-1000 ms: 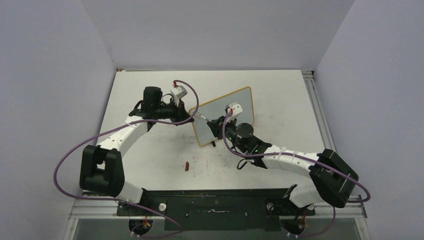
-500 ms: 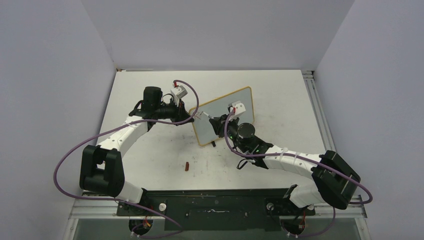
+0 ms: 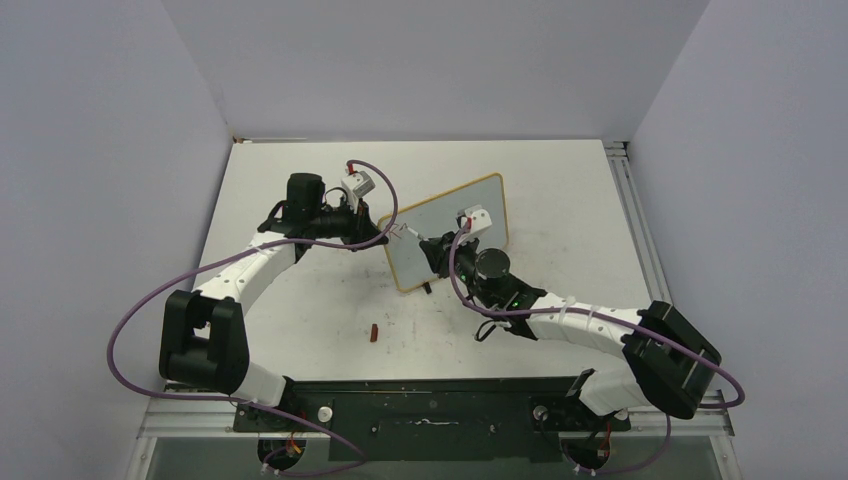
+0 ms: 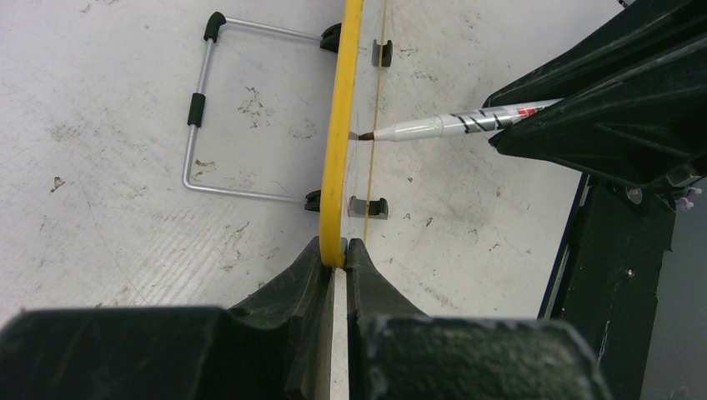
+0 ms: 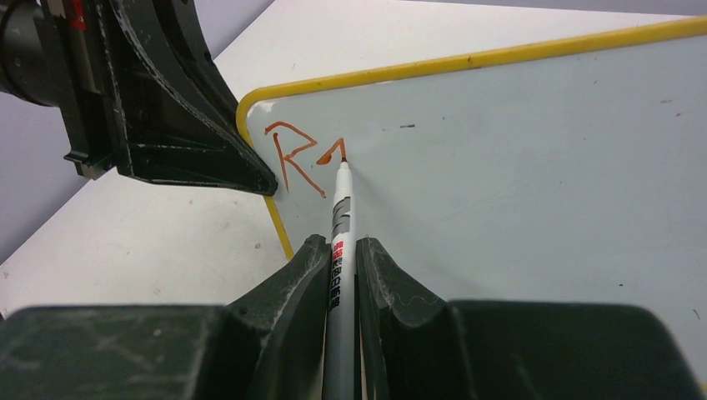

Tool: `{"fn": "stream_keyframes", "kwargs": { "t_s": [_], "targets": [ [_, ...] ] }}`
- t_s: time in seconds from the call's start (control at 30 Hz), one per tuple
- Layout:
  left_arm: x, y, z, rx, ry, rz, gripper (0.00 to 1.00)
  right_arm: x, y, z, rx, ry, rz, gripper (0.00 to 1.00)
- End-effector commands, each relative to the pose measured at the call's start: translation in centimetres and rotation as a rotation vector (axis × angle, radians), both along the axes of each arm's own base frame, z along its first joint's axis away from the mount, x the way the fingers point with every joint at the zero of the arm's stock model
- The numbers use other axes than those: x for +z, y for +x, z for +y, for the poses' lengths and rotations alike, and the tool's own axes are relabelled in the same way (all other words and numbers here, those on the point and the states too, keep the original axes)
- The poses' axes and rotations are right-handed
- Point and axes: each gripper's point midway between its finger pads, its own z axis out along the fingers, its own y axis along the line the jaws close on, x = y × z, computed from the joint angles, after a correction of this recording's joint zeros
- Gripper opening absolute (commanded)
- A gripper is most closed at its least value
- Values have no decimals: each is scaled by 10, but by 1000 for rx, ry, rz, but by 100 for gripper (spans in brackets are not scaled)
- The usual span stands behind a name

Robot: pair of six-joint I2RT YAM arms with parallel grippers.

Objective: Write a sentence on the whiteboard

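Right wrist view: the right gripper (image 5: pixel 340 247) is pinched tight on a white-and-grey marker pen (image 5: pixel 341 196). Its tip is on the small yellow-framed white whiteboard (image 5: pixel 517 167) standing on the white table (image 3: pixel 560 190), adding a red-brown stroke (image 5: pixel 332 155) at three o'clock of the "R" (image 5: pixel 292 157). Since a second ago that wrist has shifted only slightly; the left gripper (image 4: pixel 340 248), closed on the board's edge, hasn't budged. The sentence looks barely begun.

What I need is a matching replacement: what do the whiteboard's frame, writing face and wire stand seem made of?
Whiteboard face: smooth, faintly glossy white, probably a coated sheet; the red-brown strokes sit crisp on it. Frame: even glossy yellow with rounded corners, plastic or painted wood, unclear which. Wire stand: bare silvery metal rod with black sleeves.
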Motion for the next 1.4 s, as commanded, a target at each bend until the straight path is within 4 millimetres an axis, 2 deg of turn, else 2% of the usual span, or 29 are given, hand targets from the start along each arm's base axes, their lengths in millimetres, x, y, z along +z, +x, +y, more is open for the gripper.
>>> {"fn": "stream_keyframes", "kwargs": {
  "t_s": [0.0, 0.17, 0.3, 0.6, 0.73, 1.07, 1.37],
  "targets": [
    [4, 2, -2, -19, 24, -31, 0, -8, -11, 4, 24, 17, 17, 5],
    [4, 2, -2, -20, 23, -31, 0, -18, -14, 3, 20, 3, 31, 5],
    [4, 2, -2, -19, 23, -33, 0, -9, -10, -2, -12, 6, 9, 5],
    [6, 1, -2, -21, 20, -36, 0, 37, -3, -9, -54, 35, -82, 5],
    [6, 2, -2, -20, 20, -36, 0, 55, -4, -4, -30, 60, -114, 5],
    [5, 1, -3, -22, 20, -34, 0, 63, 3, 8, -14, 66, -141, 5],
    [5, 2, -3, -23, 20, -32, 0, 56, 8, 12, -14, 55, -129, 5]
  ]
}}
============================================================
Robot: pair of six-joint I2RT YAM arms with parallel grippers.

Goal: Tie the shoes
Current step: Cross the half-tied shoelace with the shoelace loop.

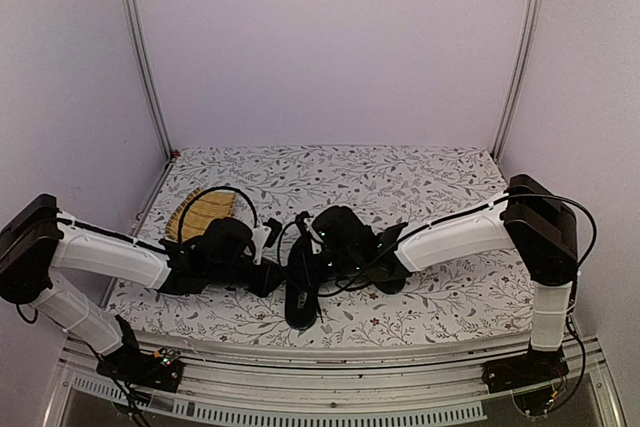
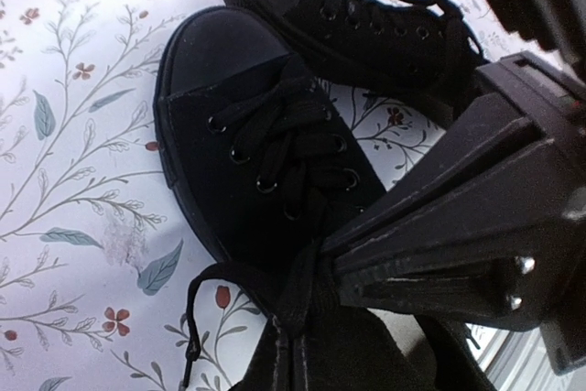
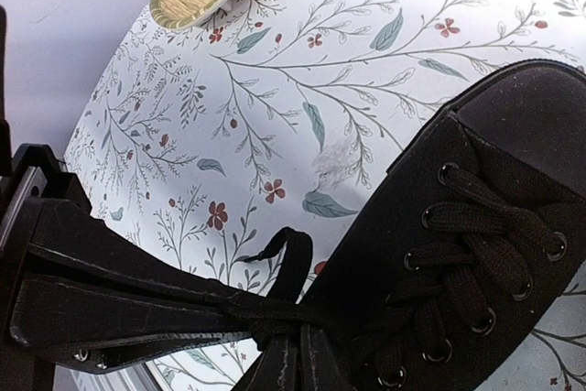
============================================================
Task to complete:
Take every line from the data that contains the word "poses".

Task response:
- The numbers use other axes than those: x for +z, y for +x, z for +y, for the poses' lengths and rotations alike, and the tool's own axes are relabelled in the same way (all other words and numbers here, those on the point and the states too, keep the original axes)
- The poses' axes and rotations are right-handed

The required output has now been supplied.